11. Het beroep moet daarom gegrond worden verklaard.
12. De rechtbank acht voldoende gronden aanwezig om aan eisers een schadevergoeding toe te kennen voor 9 dagen onrechtmatige tenuitvoerlegging van de bewaring ten bedrage van 8 x € 80,- = € 720,- x 5 = € 3.200,-.
13. De rechtbank ziet aanleiding verweerder met toepassing van artikel 8:75, eerste lid, van de Algemene wet bestuursrecht (Awb) te veroordelen in de kosten die eisers in verband met de behandeling van het beroep redelijkerwijs hebben moeten maken. Deze kosten zijn op de voet van het Besluit proceskosten bestuursrecht vastgesteld op € 874,- (1 punt voor het beroepschrift en 1 punt voor het verschijnen ter zitting; waarde per punt € 437,- en wegingsfactor 1). Omdat aan eisers een toevoeging is verleend moet de betaling van dit bedrag ingevolge artikel 8:75, tweede lid, van de Awb plaatsvinden aan de griffier.
Beslissing
De rechtbank:
- verklaart het beroep gegrond;
- veroordeelt de Staat der Nederlanden tot betaling aan eisers van schadevergoeding tot een bedrag van € 3.200,-, te betalen door de griffier van deze rechtbank, nevenzittingsplaats Utrecht;
- veroordeelt verweerder in de proceskosten van eisers tot een bedrag van € 874,-, te betalen aan de griffier van deze rechtbank, nevenzittingsplaats Utrecht.

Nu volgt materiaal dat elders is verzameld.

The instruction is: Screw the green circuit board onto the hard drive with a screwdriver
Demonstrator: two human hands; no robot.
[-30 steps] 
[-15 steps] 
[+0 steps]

Deze uitspraak is gedaan door mr. D. Verduijn, rechter, in aanwezigheid van mr. N. Groot, griffier. De beslissing is in het openbaar uitgesproken op 21 december 2012.
griffier rechter
is verhinderd deze uitspraak mede te ondertekenen
De rechter beveelt de tenuitvoerlegging van de in deze uitspraak toegekende schadevergoeding ten bedrage van € 3.200,- (zegge: drieduizend tweehonderd euro).
Aldus vastgesteld op 21 december 2012 door mr. L.C. Michon.
rechter
Afschrift aan partijen verzonden op:
Rechtsmiddel
Tegen deze uitspraak kan binnen één week na de dag van verzending daarvan hoger beroep worden ingesteld bij de Afdeling bestuursrechtspraak van de Raad van State.